Need help to setup filebeat

Hello I want to use filebeat to import my logs to elasticsearch.
I have a python script which collects data from 30 sensors and stores data from each sensor to his own directory and log (A-B/0-14/YYYY-MM-dd.log) every 1 minute
here is an example of a line in the log 2018-02-15 10:05:37 - Temp:24.5 Humidity:48.5
how do I send the data from each folder to its own index(a0,a1,a2,b0,b14 etc..)
Its to be noted that the local files are in a windows machine and I use filebeat on windows
Thanks a lot in advance

I need help configuring the pipeline and grok

As you are in control of the script, I'd recommend to output JSON. Filebeat input can parse json, allowing you to dereference and/or filter by fields. Then you won't need grok or ingest pipeline :slight_smile:

1 Like

okay I've made it to output reading from each sensor to its own JSON file the output looks like this

"reading": {
"timestamp": "2018-02-12 01:14:13",
"temperature": 24.4,
"humidity": 45.5,
}

how do I configure Filebeat to output all the JSON files from the separate folders to separate indexes?
Any help will be highly appreciated thanks in advance :slight_smile:

Can you share some more detail about your setup?

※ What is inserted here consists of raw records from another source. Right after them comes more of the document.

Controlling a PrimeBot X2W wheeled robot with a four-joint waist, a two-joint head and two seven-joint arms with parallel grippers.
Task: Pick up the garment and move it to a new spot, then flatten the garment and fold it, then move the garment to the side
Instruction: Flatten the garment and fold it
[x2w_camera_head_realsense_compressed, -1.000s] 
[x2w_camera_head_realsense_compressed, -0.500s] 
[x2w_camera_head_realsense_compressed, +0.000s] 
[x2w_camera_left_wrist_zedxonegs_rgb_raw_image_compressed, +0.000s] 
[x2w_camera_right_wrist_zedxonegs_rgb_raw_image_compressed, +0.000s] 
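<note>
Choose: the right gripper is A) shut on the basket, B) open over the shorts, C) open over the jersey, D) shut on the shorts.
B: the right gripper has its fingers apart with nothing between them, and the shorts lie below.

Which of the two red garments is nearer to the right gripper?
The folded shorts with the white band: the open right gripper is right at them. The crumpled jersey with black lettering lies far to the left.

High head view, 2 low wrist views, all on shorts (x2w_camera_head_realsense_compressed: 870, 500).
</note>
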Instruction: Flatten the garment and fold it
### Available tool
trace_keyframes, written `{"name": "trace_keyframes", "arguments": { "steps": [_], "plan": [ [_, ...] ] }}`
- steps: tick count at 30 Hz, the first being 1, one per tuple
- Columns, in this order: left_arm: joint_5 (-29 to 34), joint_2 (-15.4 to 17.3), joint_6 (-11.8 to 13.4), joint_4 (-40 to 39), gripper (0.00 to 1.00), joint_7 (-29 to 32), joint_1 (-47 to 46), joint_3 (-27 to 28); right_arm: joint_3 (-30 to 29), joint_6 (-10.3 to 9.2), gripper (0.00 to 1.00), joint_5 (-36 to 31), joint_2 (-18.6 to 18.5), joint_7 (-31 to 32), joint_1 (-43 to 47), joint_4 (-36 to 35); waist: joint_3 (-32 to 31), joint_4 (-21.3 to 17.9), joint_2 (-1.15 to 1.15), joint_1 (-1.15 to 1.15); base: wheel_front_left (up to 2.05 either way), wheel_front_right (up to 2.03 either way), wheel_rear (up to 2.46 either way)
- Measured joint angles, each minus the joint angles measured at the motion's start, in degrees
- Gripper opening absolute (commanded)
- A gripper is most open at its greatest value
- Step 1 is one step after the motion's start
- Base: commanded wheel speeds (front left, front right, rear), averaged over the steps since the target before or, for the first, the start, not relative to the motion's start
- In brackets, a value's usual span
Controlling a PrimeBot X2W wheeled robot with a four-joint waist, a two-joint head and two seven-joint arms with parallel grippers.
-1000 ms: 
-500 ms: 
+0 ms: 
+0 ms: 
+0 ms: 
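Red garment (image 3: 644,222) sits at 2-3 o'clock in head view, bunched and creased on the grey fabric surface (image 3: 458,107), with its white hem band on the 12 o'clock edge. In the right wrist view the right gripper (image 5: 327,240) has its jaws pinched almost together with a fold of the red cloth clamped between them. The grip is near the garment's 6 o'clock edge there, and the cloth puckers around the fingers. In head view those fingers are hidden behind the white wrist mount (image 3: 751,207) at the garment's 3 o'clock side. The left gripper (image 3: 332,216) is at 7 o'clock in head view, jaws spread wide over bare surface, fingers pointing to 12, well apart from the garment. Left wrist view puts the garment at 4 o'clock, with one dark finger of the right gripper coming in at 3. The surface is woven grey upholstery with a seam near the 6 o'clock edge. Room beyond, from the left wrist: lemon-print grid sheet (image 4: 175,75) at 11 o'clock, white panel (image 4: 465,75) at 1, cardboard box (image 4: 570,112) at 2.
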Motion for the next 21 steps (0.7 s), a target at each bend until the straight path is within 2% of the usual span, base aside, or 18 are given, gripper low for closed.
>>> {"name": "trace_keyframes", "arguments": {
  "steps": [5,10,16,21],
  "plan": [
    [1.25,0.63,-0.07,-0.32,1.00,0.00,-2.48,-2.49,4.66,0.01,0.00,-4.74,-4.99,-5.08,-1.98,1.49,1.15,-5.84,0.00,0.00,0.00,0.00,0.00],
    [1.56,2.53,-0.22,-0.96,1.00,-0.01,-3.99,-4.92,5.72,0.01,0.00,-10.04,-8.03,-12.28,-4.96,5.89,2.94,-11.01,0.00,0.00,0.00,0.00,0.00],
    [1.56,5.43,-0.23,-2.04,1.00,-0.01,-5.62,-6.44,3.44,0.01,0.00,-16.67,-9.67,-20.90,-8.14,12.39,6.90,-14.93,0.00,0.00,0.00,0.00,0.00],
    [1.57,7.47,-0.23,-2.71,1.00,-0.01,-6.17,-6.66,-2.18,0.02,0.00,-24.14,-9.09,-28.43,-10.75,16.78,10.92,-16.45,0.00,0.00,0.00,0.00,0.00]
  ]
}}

To me it reads like you have this kind of layout:

${data_root}/A/0/*.log
${data_root}/A/1/*.log
...
${data_root}/B/0/*.log
${data_root}/B/1/*.log
...

I guess your filebeat prospector configuration looks like this:

filebeat.prospectors:
- type: log
  paths:
    - "${data_root}/*/*/*.log"

Filebeat puts the full file path into the source field. Unfortunately you can't have some custom string processing in filebeat.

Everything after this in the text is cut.